What to work on: Return the records verbatim.

START Source material

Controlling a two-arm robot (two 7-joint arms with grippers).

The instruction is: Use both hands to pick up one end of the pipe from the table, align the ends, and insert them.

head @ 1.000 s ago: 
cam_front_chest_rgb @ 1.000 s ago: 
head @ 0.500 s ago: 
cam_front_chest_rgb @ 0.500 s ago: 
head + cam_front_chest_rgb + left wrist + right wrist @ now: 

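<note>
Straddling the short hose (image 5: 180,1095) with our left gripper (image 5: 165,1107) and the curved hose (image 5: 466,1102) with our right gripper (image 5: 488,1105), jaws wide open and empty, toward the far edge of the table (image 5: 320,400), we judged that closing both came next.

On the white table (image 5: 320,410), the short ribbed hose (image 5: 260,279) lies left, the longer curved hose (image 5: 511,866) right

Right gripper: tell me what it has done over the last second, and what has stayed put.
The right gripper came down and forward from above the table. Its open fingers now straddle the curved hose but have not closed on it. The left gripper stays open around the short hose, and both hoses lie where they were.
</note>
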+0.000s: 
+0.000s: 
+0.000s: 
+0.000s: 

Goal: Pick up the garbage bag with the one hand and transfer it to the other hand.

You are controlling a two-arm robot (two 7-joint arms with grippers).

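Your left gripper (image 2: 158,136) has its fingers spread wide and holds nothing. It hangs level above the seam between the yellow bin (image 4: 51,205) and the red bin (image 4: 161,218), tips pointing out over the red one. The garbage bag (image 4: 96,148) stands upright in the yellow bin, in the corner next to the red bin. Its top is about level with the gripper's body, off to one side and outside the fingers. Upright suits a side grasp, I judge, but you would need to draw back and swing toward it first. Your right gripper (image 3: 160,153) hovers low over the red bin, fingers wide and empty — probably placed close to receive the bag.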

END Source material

Answer for this exercise:
Controlling a two-arm robot (two 7-joint arms with grippers).

The instruction is: Use both hands to pick up one end of the pipe from the table, align the ends, and insert them.

head @ 1.000 s ago: 
cam_front_chest_rgb @ 1.000 s ago: 
head @ 0.500 s ago: 
cam_front_chest_rgb @ 0.500 s ago: 
head + cam_front_chest_rgb + left wrist + right wrist @ now: 

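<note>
Straddling the short hose (image 5: 180,1095) with our left gripper (image 5: 165,1107) and the curved hose (image 5: 466,1102) with our right gripper (image 5: 488,1105), jaws wide open and empty, toward the far edge of the table (image 5: 320,400), we judged that closing both came next.

On the white table (image 5: 320,410), the short ribbed hose (image 5: 260,279) lies left, the longer curved hose (image 5: 511,866) right

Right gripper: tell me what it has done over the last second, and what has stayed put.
The right gripper came down and forward from above the table. Its open fingers now straddle the curved hose but have not closed on it. The left gripper stays open around the short hose, and both hoses lie where they were.
</note>
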+0.000s: 
+0.000s: 
+0.000s: 
+0.000s: 

Goal: Pick up the garbage bag with the one hand and transfer it to the other hand.

You are controlling a two-arm robot (two 7-joint arms with grippers).

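Your left gripper (image 2: 158,136) has its fingers spread wide and holds nothing. It hangs level above the seam between the yellow bin (image 4: 51,205) and the red bin (image 4: 161,218), tips pointing out over the red one. The garbage bag (image 4: 96,148) stands upright in the yellow bin, in the corner next to the red bin. Its top is about level with the gripper's body, off to one side and outside the fingers. Upright suits a side grasp, I judge, but you would need to draw back and swing toward it first. Your right gripper (image 3: 160,153) hovers low over the red bin, fingers wide and empty — probably placed close to receive the bag.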

No further output is required for this exercise.